An external evaluation of data quality and operating costs of Smart Paper Technology (SPT) in The Gambia was conducted in 2018 when the solution was deployed in 4 fixed and 14 outreach health service delivery points in the West Coast Region of the West African country. Based on the findings, the external evaluators recommended the scale-up of the solution in the two regions, which was subsequently agreed on by the MoH, AAITG, and Shifo.
In July 2018, the scale-up of SPT commenced in Western Regions 1 and 2 and the solution was scaled up in all health service delivery points. A second independent evaluation on the scale-up of the solution took place in 2019 and focused on the themes of data quality, data use, administrative time efficiency, the total cost of ownership and transition of work processes, and perceptions and experiences of health workers.
After the successful evaluation results, the MoH decided to scale-up SPT to the other remaining regions, starting from the Central River Region. The Smart Paper Technology (SPT) Solution has been successfully integrated with DHIS2 which is the world’s largest Health Management Information System (HMIS) to store and analyze health data. Through this platform, the Smart Paper Technology engine feeds data directly into DHIS2 to avoid the manual data entry processes which are prone to errors.
Smart Paper Technology reduced administrative time spent by health workers during service delivery by at least 60 percent.
The technology “produced accurate data up to 99 percent compared to the previous manual system of data entry and reporting [and] facilitates system data analysis by generating all reports needed by health workers and their supervisors,” according to Yerro Cham, ActionAid International and The Gambia/Shifo Foundation’s health innovation officer.
Furthermore, “Smart Paper Technology eliminated manual reporting and data entry at all levels, the perceptions of health workers showed that the solution was easy to use during service delivery, easy to make follow-ups on defaulting children,” Cham said.
At the community level, families with children and women of childbearing age receive SMS messages one day before their visit reminding them about their due date to visit the facility.
Health workers receive key performance indicators and develop strategies to improve vaccine coverage, equity, and quality of immunization services in the underperforming areas. Other benefits include automatically generated request forms used by regional vaccination stores to deliver vaccines and other supplies to each health facility. In addition, decision-makers and planners at regional and national levels review the performance of each health facility/area using the integrated dashboard and reports. The insights help decision-makers identify and close the gaps in health service delivery points.

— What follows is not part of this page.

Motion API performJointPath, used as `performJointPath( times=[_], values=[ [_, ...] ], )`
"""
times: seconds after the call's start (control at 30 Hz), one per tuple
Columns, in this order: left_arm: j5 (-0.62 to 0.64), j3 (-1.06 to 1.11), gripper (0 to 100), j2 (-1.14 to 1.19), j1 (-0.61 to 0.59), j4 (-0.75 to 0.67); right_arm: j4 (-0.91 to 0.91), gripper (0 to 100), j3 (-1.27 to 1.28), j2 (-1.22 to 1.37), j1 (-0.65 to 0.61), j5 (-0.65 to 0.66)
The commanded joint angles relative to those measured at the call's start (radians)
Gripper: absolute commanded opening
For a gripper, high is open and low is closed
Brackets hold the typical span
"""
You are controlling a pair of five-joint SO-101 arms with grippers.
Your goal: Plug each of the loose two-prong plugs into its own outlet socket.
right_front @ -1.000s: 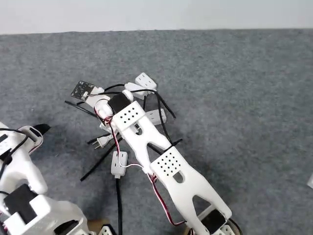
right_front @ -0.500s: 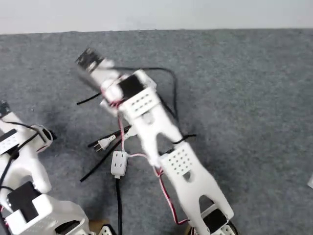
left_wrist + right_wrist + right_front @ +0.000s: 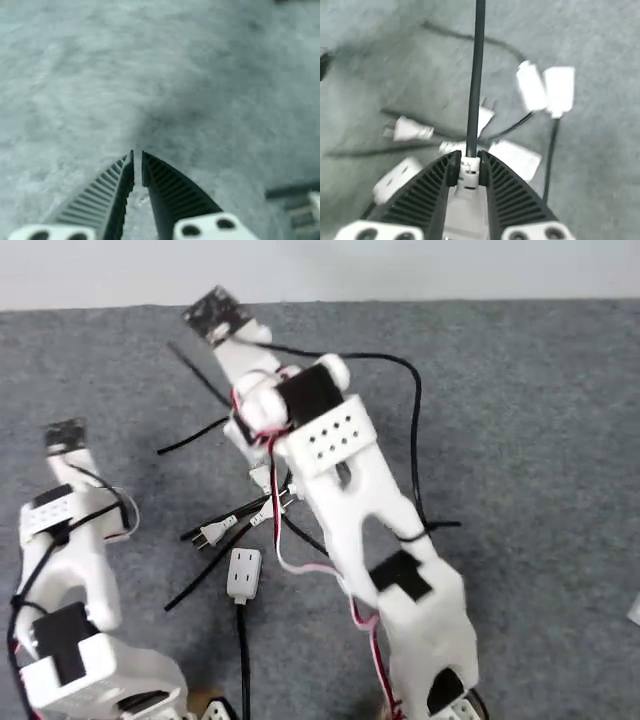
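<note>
Right gripper [image 3: 467, 159] clamping white plug [image 3: 466, 174], seemingly by body, black cord [image 3: 477, 75] running away from fingertips; loose plug [image 3: 212, 532] and outlet socket [image 3: 243, 573] lying on carpet [image 3: 520, 440] below. Left gripper [image 3: 136, 159] hanging closed, gripping nothing, well apart from them

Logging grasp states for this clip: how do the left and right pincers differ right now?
The right pincer is shut on a white plug with a black cord; the left pincer is shut on nothing. The right pincer hangs above a loose plug; the left pincer above bare grey carpet. Both have dark ribbed fingers.
</note>
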Motion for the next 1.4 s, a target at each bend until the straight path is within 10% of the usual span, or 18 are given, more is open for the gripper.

For health facilities with adequate infrastructure, health workers can capture patients’ health information using the MyShifo App. This results in real-time data being available at all levels of the health system, at any given time. Through the MyShifo App, health workers are also able to access up-to-date patient records to support service delivery, as well as monthly reports.
Whereas improving the quality of data collection is crucial, improving how data is used is vital in achieving efficient health services that deliver better health outcomes. Shifo’s Smart Actions platform enables the data generated by the SPT solution (and by other electronic information systems) to be used as effectively as possible.
Smart Actions facilitates the efficient and systematic continuous quality improvement of health services, making it easier to quickly identify low-performing health facilities and subsequently seek to understand the root causes of the underperformance. As a result, improvement plans are discussed, and actions are agreed to improve performance and maximize the efficiency of services.